A Dougherty Snow Day

It turned out to be a splendid day. We were all looking forward to a snowy Sunday but as the hours marched on towards Monday, I started to lose hope. The weather people had been downgrading the storm all day and by 8:30, I d resigned myself to a measly dusting of snow (while my family in Minneapolis was literally rolling in it).

An hour later, we were celebrating. Jack came downstairs with the most marvelous news— a new winter storm warning had been issued and there were 5 to 9 inches of snow on the way.  I love a snow day like a George loves his Chuck-it and judging from Charlie's happy dance, I think he does as well. I couldn't wait to wake up on Monday morning to a world of white.

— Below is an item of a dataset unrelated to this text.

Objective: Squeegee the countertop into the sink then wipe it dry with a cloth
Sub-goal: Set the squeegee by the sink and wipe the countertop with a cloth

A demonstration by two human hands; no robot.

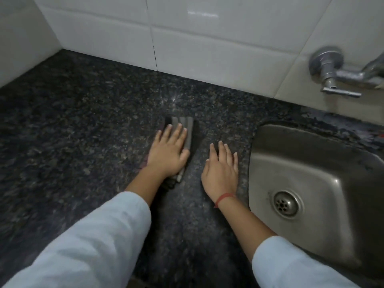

The kids technically had school but we live 12 miles away, the roads were bad and it was still snowing when we woke up; I decided a Dougherty Day was in order (a Dougherty day is an unplanned day off to lounge around the house and play hooky). Last week was a blur— between ski team, volleyball and Christmas Carol, we were running around constantly. Today was a much-needed break from the treadmill of commitments the kids have each week. We played with the dogs outside, went for a walk downtown, baked cookies, played cards and assembled Christmas treats. It was a perfect Dougherty snow day.

Bayfield loves a fresh coat of snow, it looked like a Norman Rockwell painting today.

My two girls in the snow. We went for our walk before we spent the afternoon in the kitchen. I'm not much of a baker but we decided to tackle some Christmas cookies and treats. Overall, it went well. We have about 2 million mints, I misread the directions and ended up quadrupling the recipe. Thank God the kids like butter mints.

George was acting horridly on the way down to the dock so I decided to let him loose rather than fall flat on my face because he refused to stop tugging me along. He took off and didn't look back, that dog knows how to have a good time.

George prefers to handle the leash himself.

This may be kind of a lame Christmas treat but it's totally within my skill set and it's a big hit around here. Who doesn't like pretzels dipped in almond bark and rolled in crushed candy canes?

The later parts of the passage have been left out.